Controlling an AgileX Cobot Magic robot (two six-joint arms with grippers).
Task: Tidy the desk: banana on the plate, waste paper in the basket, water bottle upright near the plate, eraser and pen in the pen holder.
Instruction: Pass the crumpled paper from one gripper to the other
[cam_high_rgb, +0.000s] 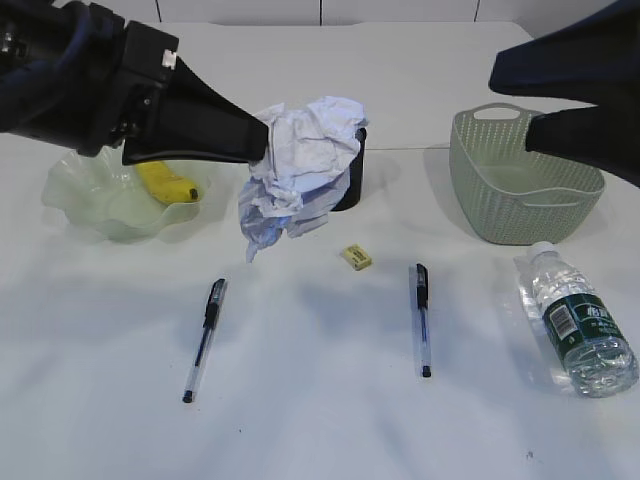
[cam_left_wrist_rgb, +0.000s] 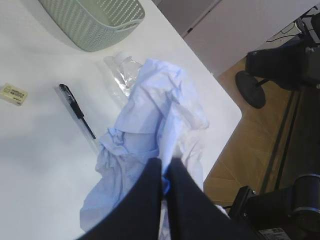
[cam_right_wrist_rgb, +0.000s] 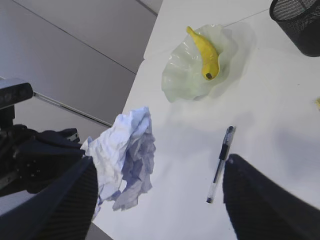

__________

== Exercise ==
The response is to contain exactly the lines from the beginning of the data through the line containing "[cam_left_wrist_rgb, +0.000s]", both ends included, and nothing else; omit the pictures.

== Reply to the exercise ==
Controlling an AgileX Cobot Magic robot (two six-joint arms with grippers).
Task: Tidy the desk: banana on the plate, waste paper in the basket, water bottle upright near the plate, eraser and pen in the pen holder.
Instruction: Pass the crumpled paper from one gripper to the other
[cam_high_rgb, +0.000s] 
[cam_left_wrist_rgb, +0.000s] 

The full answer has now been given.